The model tables available here were computed with a new Monte Carlo radiative transfer code BORUS, presented in my Ph.D. thesis, Baloković et al. (2018), and Baloković et al. (2019). Clicking the model name below will open its description, basic instructions, and links to files. I plan to provide models with a range of different geometries and physical assumptions in the future. If you let me know that you are interested in using these models for modeling of AGN spectra, I can get back to you with any updates.

Assumptions relevant to all model tables available below, unless explicitly specified otherwise: (1) the X-ray source is at the geometric center and emits a spectrum that is either a phenomenological cutoff power law (CPL), i.e. F(E) ~ E^-Γ exp(-E/E_cut), or a more realistic coronal continuum (nthComp, as represented in Xspec); (2) gas is assumed to be cold and neutral; (3) Compton scattering neglects the internal structure of the atomic scatterers, so that the Compton shoulder would be comparable to older models which employed such a simplification; (4) fluorescent line emission and the reprocessed continuum are calculated self-consistently; (5) tables represent only the reprocessed component, so the line-of-sight component can be added separately in Xspec (see the example .xcm files below).

• Uniform Density Sphere, CPL Intrinsic Continuum: borus01

  The scattering medium is assumed to be a sphere of uniform density with an X-ray source at the center.
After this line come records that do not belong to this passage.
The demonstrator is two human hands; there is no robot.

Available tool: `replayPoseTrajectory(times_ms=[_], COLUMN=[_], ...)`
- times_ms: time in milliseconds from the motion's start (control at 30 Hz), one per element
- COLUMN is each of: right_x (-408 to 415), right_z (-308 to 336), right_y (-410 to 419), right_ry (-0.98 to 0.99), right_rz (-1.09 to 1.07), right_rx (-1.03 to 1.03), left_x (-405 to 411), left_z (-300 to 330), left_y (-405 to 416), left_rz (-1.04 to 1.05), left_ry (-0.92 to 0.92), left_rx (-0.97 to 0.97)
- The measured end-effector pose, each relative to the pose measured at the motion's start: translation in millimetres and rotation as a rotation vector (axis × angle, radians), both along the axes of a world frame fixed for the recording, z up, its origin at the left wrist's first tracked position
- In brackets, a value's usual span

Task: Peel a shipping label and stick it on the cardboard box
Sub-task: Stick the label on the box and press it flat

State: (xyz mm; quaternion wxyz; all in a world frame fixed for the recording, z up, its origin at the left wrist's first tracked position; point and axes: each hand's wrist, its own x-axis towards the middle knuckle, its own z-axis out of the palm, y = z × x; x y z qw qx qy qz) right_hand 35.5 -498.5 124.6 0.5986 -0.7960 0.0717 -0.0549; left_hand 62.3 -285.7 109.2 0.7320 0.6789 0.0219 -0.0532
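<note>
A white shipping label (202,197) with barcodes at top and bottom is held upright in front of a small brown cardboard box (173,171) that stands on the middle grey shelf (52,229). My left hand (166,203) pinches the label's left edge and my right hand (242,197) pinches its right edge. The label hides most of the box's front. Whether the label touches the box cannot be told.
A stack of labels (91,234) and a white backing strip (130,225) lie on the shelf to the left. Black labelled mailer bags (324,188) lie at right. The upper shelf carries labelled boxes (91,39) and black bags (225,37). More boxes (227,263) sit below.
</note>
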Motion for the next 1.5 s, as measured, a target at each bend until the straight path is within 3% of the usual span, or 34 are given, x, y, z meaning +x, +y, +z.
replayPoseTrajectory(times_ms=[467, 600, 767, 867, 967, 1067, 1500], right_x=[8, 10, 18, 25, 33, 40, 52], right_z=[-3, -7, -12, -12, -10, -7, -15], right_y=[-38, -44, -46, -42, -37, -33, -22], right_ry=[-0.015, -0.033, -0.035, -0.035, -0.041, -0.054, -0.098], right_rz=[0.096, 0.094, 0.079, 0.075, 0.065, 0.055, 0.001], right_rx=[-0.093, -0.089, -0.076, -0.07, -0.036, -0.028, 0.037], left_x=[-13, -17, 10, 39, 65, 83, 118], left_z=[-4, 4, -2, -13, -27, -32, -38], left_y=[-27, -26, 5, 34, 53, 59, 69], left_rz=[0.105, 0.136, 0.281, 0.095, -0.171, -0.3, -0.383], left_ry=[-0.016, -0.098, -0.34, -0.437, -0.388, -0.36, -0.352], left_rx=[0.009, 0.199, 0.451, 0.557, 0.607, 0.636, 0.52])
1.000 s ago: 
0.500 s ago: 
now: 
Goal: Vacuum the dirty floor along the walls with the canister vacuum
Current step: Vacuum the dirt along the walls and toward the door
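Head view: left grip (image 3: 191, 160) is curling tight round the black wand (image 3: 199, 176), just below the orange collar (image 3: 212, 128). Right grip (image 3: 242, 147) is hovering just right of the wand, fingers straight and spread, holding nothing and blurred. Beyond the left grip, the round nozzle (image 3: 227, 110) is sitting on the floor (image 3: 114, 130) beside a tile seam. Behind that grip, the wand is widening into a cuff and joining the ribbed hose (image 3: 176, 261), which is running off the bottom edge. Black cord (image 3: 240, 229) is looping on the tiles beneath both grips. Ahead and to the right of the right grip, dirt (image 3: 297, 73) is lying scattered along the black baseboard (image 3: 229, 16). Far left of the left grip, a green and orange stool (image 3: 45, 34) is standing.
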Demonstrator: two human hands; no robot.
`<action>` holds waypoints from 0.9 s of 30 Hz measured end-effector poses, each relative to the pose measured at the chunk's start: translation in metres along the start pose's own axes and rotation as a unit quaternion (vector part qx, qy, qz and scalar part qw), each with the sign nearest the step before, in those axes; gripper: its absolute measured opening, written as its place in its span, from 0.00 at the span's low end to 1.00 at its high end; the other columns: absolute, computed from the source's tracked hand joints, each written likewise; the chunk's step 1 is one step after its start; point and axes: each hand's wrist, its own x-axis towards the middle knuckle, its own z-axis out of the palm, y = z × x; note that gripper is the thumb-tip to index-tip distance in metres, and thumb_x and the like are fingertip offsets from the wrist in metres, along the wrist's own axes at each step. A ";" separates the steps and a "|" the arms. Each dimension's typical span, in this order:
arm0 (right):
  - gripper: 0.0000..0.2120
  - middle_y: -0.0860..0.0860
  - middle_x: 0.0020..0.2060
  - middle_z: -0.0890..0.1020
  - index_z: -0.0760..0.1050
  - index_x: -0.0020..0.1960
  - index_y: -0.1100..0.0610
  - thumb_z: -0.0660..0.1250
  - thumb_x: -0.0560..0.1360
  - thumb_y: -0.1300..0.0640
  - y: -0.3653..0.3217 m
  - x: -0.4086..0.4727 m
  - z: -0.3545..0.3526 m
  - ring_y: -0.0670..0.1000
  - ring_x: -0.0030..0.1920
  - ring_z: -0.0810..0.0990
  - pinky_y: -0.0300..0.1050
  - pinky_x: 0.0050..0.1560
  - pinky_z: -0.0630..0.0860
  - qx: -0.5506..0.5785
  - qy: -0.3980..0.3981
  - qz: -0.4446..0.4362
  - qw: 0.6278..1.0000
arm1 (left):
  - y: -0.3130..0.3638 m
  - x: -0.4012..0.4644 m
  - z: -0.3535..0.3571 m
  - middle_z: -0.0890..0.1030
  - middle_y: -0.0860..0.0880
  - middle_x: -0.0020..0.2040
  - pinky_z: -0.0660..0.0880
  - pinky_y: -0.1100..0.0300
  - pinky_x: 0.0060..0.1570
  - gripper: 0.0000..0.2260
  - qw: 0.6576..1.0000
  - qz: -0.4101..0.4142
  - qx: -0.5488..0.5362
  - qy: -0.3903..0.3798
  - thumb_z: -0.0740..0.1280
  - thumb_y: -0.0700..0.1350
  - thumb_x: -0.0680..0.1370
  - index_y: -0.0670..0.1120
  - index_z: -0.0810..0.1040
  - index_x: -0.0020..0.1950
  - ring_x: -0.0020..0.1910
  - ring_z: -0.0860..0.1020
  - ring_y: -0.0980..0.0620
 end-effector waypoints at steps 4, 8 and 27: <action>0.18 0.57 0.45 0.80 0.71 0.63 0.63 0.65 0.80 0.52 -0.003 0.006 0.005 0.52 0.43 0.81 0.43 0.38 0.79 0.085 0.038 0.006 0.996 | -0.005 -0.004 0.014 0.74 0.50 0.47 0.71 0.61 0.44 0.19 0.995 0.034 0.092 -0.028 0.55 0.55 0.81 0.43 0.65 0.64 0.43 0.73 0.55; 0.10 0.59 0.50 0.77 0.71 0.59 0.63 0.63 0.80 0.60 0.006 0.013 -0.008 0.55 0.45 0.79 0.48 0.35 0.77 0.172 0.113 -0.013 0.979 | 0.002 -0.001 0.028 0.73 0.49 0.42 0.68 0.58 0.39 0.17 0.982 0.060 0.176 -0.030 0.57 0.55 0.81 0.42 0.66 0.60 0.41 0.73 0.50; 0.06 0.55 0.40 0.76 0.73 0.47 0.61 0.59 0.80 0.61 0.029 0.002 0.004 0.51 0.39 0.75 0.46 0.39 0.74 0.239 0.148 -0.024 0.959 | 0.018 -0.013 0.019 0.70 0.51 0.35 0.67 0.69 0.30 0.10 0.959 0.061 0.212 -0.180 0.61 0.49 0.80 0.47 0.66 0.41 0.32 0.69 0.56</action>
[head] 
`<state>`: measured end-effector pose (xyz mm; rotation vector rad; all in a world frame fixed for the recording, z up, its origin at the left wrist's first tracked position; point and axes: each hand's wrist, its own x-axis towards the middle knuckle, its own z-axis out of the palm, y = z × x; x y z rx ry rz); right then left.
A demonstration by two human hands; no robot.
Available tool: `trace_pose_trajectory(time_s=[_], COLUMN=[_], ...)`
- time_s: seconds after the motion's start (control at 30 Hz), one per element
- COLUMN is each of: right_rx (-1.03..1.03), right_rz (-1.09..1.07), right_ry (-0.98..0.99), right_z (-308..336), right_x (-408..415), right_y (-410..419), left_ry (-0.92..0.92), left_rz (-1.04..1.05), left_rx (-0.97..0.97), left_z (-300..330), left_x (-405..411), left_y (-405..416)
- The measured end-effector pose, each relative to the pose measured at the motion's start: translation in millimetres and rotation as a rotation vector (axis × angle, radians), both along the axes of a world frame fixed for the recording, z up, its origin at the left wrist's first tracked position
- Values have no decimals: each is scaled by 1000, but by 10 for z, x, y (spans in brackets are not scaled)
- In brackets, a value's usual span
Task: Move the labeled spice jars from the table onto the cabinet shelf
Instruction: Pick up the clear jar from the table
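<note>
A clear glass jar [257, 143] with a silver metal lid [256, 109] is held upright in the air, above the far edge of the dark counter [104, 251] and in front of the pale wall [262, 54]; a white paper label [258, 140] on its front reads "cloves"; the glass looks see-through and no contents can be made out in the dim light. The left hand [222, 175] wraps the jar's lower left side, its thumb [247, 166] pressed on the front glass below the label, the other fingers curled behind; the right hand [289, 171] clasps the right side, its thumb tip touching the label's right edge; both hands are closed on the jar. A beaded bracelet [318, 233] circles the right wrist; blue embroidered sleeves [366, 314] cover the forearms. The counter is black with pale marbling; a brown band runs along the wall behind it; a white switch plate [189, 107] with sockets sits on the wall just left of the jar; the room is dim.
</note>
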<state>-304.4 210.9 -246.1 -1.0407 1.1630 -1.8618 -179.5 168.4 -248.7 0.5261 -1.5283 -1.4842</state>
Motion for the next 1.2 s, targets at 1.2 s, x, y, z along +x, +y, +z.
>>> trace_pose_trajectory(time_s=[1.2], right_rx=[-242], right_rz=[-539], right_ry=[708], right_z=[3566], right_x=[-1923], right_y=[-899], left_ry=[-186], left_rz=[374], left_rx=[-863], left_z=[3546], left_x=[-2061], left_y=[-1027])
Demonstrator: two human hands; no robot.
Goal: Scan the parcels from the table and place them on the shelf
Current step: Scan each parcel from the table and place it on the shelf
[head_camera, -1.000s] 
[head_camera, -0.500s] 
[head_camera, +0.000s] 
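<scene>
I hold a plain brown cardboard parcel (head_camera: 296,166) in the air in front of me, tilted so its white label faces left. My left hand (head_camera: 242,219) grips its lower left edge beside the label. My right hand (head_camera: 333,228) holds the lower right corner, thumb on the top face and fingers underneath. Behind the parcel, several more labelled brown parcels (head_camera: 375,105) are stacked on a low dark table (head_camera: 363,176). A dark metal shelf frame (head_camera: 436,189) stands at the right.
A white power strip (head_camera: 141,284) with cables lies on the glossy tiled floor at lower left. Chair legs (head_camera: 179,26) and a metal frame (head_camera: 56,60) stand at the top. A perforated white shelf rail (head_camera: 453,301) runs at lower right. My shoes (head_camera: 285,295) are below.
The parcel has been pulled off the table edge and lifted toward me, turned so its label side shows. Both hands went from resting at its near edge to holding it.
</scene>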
Elemental abundances are equal to those in the Sun, except for iron, which can be varied via the relative abundance parameter (A_Fe). Note that the line-of-sight component (absorbed by N_H,los) can have a different column density than the column density of the torus (N_H,tor) in order to account for clouds passing in/out of the line of sight. The model is similar to, and broader than, the sphere model of Brightman & Nandra (2011). It has additional free parameters, additional chemical elements included, calculation extending to higher energies, and line-of-sight component separated out.

  • current table version:
        borus01_v161215a.fits -- with log(N_H,los) as parameter
        borus01_v161215b.fits -- with N_H,los as parameter
  • example .xcm files:
        borus01_NHtied.xcm -- N_H,tor and N_H,los assumed equal
        borus01_NHuntied.xcm -- N_H,tor independent of N_H,los
  • free parameters:
        1 = photon index, Γ = 1.6--2.4
        2 = high-energy cutoff, E_cut/keV = 50--500
        3 = column density, log(N_H,tor/cm^-2) = 22.0--25.0
        4 = iron abundance, A_Fe/A_Fe,Sun = 0.1--10
        5 = redshift
        6 = normalization of the intrinsic spectrum (photons s^-1cm^-2keV^-1 at 1 keV)

   

• Uniform Density Sphere, nthComp Intrinsic Continuum: borus11

  This model is equivalent to the borus01 model described above, except for the different intrinsic continuum, which is represented by the nthcomp model here instead of the phenomenological CPL. This model was first presented in Baloković et al. (2019).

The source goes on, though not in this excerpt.